Requirement: Word for word, return the lines from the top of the listing to the line containing "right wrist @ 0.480", both ends included, and no others.

Exercise data Start Marker

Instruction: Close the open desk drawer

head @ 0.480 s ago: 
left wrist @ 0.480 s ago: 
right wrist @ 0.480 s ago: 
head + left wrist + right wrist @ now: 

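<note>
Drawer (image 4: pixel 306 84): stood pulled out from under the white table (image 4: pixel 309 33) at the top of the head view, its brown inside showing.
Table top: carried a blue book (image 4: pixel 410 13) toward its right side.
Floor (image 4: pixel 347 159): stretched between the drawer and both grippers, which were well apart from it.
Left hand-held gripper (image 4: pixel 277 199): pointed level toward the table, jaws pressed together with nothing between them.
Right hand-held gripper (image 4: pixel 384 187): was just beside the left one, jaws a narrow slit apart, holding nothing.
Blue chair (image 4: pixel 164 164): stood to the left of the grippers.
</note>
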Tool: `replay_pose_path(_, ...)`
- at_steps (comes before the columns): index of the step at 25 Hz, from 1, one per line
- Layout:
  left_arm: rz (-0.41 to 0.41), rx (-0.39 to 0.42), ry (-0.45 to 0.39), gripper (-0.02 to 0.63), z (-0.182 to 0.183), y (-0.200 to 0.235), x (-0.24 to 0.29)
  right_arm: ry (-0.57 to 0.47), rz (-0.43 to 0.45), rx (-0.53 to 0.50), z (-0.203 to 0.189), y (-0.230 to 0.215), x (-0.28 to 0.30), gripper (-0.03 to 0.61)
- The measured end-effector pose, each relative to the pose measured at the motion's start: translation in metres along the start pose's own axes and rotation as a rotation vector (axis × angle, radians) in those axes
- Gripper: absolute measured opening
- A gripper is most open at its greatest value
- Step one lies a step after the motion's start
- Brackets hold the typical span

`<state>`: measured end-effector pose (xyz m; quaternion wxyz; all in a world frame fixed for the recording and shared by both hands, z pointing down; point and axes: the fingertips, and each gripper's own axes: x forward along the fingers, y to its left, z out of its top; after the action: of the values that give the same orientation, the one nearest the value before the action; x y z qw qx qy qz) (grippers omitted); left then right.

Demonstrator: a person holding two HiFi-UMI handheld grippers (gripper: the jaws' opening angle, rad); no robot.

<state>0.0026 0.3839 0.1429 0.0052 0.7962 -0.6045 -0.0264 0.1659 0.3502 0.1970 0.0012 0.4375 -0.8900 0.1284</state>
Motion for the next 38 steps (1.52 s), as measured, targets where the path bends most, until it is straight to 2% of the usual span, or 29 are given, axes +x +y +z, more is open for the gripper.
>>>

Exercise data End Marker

Completed exercise:
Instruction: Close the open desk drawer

head @ 0.480 s ago: 
left wrist @ 0.480 s ago: 
right wrist @ 0.480 s ago: 

No further output is required, since the answer is complete.